L’acqua e la terra in un indissolubile legame che, fra alterne fortune, in una sorta di balletto cosmico, prevalgono quasi casualmente l’uno sull’altro.
Il fuoco, ambiguo elemento sempre in bilico tra il bene ed il male, che, come un catalizzatore, blocca il loro instabile equilibrio per dare forma ad una delle più antiche avventure dell’uomo: la ceramica. Un’esperienza evidenziata dalla semplicità dei suoi soggetti e dalla quasi banalità delle sue forme.
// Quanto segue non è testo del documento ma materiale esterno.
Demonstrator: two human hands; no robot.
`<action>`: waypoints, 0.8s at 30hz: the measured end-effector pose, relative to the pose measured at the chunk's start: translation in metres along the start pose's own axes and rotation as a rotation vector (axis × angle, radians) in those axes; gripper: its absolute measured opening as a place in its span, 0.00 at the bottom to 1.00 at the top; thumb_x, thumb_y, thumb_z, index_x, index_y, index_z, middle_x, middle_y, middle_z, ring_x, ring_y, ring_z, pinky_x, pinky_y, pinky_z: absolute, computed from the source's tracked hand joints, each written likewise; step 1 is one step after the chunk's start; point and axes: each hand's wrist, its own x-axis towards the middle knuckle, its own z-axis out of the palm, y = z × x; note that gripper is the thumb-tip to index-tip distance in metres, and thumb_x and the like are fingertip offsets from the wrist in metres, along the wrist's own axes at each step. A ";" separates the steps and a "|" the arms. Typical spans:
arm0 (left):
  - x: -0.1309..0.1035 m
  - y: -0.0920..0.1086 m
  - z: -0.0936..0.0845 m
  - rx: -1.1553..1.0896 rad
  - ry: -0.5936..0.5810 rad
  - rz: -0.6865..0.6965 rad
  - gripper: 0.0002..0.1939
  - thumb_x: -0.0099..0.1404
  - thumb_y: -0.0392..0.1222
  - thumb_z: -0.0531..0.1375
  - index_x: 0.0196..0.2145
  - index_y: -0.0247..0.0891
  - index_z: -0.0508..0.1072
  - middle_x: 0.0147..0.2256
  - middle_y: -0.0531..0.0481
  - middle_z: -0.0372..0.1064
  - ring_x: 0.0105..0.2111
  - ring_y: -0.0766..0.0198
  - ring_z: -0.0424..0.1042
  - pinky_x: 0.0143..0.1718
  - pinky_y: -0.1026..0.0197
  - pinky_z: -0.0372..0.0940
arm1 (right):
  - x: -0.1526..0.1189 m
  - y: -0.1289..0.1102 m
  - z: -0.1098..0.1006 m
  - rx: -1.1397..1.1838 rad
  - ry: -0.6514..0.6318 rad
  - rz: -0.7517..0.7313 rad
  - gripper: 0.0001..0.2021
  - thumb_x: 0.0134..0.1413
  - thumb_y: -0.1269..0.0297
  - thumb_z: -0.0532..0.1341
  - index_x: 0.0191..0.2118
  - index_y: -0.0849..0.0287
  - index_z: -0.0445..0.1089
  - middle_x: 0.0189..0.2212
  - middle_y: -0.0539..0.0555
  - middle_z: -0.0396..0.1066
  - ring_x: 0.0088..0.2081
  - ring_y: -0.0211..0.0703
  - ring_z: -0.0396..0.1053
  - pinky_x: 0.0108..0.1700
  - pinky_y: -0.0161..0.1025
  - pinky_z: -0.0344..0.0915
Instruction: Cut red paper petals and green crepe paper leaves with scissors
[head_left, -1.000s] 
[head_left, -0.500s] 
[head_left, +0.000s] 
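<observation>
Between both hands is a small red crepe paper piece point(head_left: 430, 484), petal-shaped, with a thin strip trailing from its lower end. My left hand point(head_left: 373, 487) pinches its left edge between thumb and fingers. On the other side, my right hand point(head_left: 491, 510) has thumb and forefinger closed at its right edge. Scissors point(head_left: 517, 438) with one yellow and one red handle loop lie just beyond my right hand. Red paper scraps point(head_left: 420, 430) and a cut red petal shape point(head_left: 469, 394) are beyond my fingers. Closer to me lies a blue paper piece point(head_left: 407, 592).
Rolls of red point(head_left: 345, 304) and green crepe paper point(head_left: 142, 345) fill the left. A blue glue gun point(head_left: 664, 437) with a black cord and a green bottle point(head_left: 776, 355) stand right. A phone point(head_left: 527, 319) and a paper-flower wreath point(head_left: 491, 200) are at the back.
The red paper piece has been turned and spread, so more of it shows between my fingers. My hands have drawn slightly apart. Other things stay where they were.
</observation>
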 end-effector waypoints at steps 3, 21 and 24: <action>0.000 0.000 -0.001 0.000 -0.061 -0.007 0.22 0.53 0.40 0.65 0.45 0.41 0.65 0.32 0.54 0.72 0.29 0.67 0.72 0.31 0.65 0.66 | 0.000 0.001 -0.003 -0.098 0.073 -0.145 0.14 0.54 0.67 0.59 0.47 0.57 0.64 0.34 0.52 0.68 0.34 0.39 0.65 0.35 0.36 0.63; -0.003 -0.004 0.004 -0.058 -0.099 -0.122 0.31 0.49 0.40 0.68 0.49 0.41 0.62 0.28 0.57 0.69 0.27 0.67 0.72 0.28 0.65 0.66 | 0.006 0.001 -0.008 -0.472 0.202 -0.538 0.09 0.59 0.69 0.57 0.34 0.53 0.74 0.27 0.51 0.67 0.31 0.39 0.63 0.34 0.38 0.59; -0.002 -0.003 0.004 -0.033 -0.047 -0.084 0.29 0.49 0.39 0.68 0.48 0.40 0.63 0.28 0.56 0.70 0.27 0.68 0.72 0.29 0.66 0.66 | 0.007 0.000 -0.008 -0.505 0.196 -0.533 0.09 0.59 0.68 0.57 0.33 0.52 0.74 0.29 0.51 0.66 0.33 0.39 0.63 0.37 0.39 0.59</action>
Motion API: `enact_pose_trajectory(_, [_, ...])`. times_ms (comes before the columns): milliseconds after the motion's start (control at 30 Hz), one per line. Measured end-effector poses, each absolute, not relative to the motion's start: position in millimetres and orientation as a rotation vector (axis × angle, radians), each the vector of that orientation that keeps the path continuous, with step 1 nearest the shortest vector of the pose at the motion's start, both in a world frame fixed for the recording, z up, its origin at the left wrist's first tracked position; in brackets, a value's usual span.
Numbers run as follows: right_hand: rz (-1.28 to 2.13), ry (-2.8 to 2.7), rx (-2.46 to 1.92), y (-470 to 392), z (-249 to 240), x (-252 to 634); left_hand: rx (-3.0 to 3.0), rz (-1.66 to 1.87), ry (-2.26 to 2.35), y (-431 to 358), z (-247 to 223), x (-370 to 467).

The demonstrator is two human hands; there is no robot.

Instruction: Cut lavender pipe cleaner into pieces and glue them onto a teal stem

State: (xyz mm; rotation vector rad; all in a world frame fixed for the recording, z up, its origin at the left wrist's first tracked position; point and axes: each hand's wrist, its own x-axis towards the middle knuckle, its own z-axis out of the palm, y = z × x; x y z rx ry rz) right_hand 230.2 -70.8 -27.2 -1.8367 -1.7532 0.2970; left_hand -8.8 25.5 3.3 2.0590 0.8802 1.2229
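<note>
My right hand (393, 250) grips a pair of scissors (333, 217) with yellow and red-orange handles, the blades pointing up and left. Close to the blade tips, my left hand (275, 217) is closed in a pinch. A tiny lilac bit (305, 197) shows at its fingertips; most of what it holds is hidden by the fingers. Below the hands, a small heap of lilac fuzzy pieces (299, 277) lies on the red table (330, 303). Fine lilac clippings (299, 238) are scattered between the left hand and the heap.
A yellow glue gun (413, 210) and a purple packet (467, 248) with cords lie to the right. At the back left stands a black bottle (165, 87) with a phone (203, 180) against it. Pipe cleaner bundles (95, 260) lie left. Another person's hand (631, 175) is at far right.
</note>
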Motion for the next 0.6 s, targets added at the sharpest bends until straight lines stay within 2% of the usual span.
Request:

La terra come teatro dove l’acqua ed il fuoco si muovono improvvisando sempre nuovi scenari, quella terra da sempre così importante per la vita di ogni popolo, utilizzata e sfruttata dall’uomo.
Acqua e fuoco come fotoviaggi e le fotoviaggi come colori.
L’acqua, come il mare, con il suo eterno movimento e la sua arroganza sorretta da una forza ancestrale senza inizio e senza fine, dove l’uomo, anche quando c’è, appare piccolo ed insignificante.
Il fuoco, come il sole, fucina cosmica che a volte dona la vita e a volte la distrugge ma che sempre, nel momento del tramonto, ci trasmette sentimenti e riflessioni.
Terra, con acqua e fuoco, tre degli elementi della nostra vita che si fondono per formare quella ceramica, che da elemento di base della nostra civiltà, diventa arte e decorazione, quale nutrimento dello spirito.
Questo duplice cammino, di fotografie e di ceramiche, di fotoviaggi e di forme, vuole semplicemente stimolare la fantasia e sollevare il pensiero verso nuovi orizzonti.